Writer: Alice Childress
Director: Nancy Medina
Any idea that Trouble in Mind, Alice Childress’s angry comedy from 1955, is outdated has been countered as recently as 2019 when the Best Picture Oscar winner, Green Book, was criticised widely for representing a white person’s view of America’s racial divisions. Childress, an actor herself, lambasts the dramatic arts for misrepresenting her race and adhering to cosy conventions in an era when the Civil Rights movement was only in its infancy.
The writer voices her rage mainly through the character of Wiletta Mayer (a storming performance from Tanya Moodie), an experienced black actress who is fed up with playing maids. She is cast in a leading role in a new play to be directed for Broadway by eminent film director Al Manners, given tyrannical authority by Rory Keenan. Manners brandishes liberal credentials, but orders white cast and crew members that they should not eat with their black counterparts and refuses to listen to Wiletta’s pleas to make aspects of the play and her performance more true to life.
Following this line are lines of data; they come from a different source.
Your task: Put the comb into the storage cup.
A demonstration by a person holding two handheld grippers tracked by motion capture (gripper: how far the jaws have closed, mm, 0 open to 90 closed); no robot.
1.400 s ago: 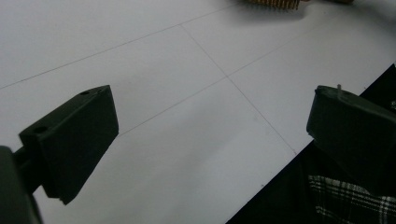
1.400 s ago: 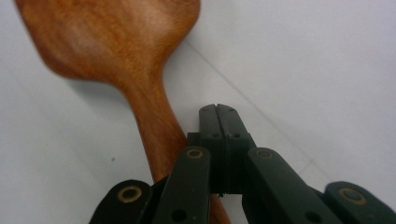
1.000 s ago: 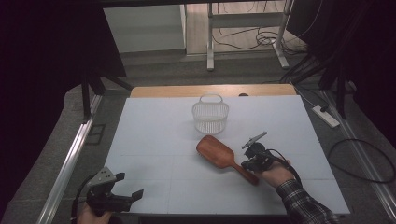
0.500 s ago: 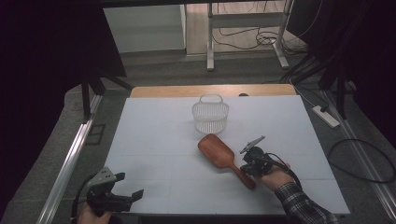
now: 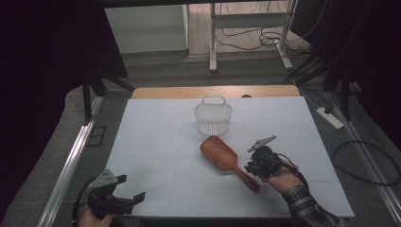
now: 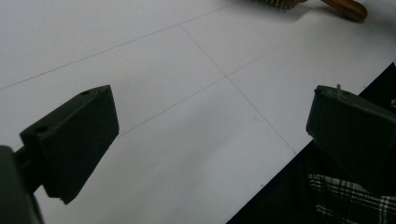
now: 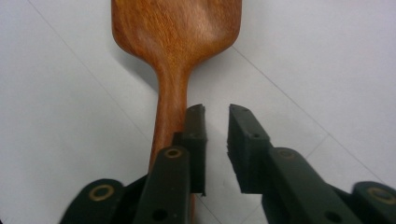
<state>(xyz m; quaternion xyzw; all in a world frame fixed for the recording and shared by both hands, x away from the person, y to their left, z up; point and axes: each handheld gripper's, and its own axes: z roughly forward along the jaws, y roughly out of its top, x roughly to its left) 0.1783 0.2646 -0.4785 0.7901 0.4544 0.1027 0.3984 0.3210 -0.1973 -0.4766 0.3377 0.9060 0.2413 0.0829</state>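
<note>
Jaws — white table, dim room

A wide bench covered by a white sheet with thin grid lines carries the things, a strip of bare brown wood showing along its far edge; a small white wire basket with a loop handle stands upright near the middle of the far half; a reddish-brown wooden paddle hairbrush lies flat just in front of it, apart from the basket, its handle pointing toward the near right.
</note>
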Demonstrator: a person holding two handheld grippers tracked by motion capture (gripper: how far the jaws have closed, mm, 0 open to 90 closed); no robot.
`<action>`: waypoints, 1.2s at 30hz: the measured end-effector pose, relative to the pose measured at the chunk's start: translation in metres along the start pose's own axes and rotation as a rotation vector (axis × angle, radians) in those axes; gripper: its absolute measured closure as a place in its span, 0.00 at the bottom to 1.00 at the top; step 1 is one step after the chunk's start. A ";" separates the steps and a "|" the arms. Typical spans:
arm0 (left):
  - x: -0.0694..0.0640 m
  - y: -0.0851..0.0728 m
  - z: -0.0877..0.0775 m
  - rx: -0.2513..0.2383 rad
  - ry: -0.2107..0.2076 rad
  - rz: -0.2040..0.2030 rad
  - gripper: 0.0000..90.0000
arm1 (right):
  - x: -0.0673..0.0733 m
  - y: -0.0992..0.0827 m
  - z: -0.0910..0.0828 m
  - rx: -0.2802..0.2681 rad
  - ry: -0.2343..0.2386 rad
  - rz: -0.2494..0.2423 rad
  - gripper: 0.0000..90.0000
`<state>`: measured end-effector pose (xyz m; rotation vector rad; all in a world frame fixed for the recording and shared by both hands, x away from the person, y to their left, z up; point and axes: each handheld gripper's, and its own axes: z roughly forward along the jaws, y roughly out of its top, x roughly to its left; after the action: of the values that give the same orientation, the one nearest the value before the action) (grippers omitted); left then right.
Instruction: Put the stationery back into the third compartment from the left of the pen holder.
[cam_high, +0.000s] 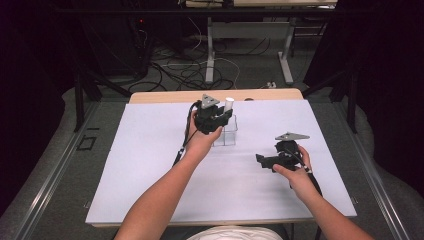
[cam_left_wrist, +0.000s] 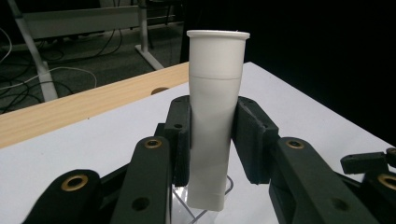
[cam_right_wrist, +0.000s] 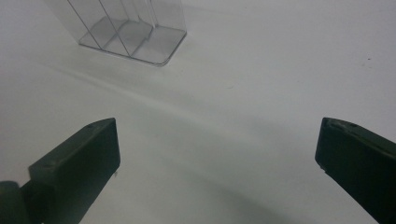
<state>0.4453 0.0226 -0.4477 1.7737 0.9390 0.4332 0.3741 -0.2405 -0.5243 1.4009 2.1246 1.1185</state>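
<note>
A white tube (cam_left_wrist: 215, 112) with a flared rim stands upright between the pads of my left gripper (cam_left_wrist: 212, 140), which is shut on it. Its lower end hangs over a clear plastic holder (cam_left_wrist: 205, 205). In the high view the left gripper (cam_high: 220, 117) holds the white tube (cam_high: 229, 103) above the clear divided holder (cam_high: 226, 135) near the table's far middle. My right gripper (cam_high: 262, 161) hovers low over the white sheet to the right, jaws wide apart with nothing between them. In the right gripper view (cam_right_wrist: 217, 154) the clear holder (cam_right_wrist: 135, 35) lies ahead at upper left.
The white sheet (cam_high: 150, 170) covers most of the wooden table (cam_high: 165, 96). Beyond the far edge are a dark floor with tangled cables (cam_high: 185, 70) and grey desk legs (cam_high: 210, 50). Black curtains close both sides.
</note>
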 end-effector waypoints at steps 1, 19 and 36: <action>0.000 -0.001 0.001 -0.001 0.004 -0.006 0.76 | 0.000 0.000 0.000 0.002 0.004 -0.003 0.00; 0.011 -0.022 0.025 0.022 0.022 -0.110 0.76 | -0.003 -0.004 0.003 0.020 0.030 0.034 0.00; 0.006 -0.029 0.037 0.034 0.017 -0.112 0.76 | -0.002 -0.006 0.007 0.035 0.052 0.030 0.01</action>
<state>0.4628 0.0085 -0.4895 1.7399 1.0580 0.3631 0.3757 -0.2403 -0.5332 1.4386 2.1763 1.1459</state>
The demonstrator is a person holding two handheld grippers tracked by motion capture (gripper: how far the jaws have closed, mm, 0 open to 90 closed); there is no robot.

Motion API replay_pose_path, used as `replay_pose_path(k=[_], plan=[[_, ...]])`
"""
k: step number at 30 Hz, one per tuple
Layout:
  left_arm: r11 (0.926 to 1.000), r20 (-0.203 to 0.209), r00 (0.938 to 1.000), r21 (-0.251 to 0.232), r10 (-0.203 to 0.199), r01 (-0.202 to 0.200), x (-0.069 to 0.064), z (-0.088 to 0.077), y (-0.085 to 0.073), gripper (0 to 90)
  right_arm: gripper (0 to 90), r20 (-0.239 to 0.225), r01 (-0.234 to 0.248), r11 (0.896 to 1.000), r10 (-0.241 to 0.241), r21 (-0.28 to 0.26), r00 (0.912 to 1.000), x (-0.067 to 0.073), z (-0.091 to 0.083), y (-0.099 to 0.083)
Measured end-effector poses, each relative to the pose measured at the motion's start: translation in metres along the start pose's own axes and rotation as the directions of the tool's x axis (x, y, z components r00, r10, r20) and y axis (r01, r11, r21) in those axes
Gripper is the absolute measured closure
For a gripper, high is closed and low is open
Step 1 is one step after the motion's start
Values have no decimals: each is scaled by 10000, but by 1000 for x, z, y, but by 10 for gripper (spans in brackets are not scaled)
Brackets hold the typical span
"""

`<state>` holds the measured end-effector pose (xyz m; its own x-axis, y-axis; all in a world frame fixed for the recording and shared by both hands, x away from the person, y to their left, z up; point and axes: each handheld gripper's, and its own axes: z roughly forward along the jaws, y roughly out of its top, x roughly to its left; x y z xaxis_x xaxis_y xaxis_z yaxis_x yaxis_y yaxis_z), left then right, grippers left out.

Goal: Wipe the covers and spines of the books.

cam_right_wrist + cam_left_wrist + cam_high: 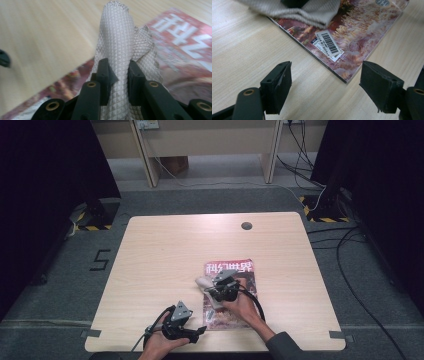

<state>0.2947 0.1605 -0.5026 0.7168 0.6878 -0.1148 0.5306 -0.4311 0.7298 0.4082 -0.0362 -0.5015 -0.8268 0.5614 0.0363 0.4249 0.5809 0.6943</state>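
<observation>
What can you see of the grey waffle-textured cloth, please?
The grey waffle-textured cloth looks soft, woven in small raised diamonds, with frayed edges. It is bunched into upright folds, pinched between the jaws of the right gripper. It sits over the left part of the red magazine cover, drooping onto it.

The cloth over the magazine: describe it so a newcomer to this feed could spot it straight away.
Start from the light wooden table and find the glossy red-covered magazine on its near right part. Over that magazine's left edge hangs a pale grey waffle-textured cloth, bunched and pinched between the jaws of the right hand-held gripper. It is the only soft, woven thing there.
</observation>
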Motion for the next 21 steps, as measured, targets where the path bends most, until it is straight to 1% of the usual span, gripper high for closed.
replay_pose_path(k=[2, 5, 9, 13, 14, 16, 18, 21], plan=[[10000, -2, 10000, 4, 26, -26, 0, 0, 0, 244, 761, -83, 13, 10000, -13, 37, 10000, 6, 1, 1], [10000, -5, 10000, 5, 2, -2, 0, 0, 0, 245, 760, -173, 163, 9999, -163, 27, 9997, 8, 2, 2], [10000, -58, 10000, 1, -2, 2, 1, -2, 0, 244, 757, -255, 2, 10000, -1, 22, 9997, 4, 0, 0], [10000, -52, 10000, -9, -17, 17, 2, -2, 0, 245, 757, 72, -287, 9996, 287, 53, 9996, -8, -6, -5], [10000, -45, 10000, -41, -44, 44, 2, -2, 0, 245, 758, 62, -407, 9992, 407, 34, 9992, -10, -8, -7], [9999, -89, 9999, -96, -88, 87, 3, -3, 1, 245, 758, 41, -459, 9989, 459, -22, 9989, -12, -9, -9], [9999, -138, 9998, -87, -145, 144, 5, -4, 0, 245, 758, -15, -378, 9993, 378, 54, 9993, -8, -9, -9], [9999, -152, 9998, -96, -136, 135, 5, -4, 0, 244, 759, -271, -127, 9999, 128, 53, 9996, 2, -7, -7]])
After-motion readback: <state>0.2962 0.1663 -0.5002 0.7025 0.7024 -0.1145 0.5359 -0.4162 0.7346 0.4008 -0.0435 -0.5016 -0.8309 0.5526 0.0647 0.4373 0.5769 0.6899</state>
Childress presents her earnest arguments encased in a light comedy of backstage bitchery and theatrical in- jokes. Perhaps she needed to give a sugar coating to her bitter pill in order to get it to the Broadway stage in 1955. Director Nancy Medina’s production on the Dorfman Theatre’s thrust stage needs to negotiate some tricky changes of tone in getting the play to work. The awfulness of the drama being rehearsed is exaggerated to the point that we could be watching The Play That Goes Wrong and this may be followed swiftly by an impassioned speech about racial injustice; however, the transitions between broad comedy and high drama are always handled deftly.
The company in the rehearsal room includes three other black members. Cyril Nri’s Sheldon Forester is a hardened veteran, inclined to agree with Wiletta, but more inclined to make sure that he can pay his bills. Millie Davis (Naana Agyei-Ampadu) is a sassy younger actress always armed with a smart quip and the enthusiastic juvenile lead is John Nevins (Daniel Adeosun), whose most notable prior experience has been as one of the children in Porgy and Bess; nonetheless, Manners promises him Hollywood stardom and thereby secures compliance on his production.
Arguably, all Childress’s characters in this play are stereotypes, but that rather strengthens the points which she is making. Joe Bannister is the harassed assistant director wandering around with his clipboard, John Hollingworth has fun hamming it up as the company’s ham actor and Emma Canning is charming as the ingénue being touched inappropriately by her director and pursued ill-advisedly by her leading man. Rounding things off, Gary Lilburn contributes a delightful cameo as the septuagenarian theatre caretaker who has seen it all before.
In staging this highly accomplished and thoroughly enjoyable revival, the National is asking itself and the wider theatre world some intriguing questions. While laughing, audiences should be pondering over how much of 1950s Broadway lingers on this side of the Atlantic today.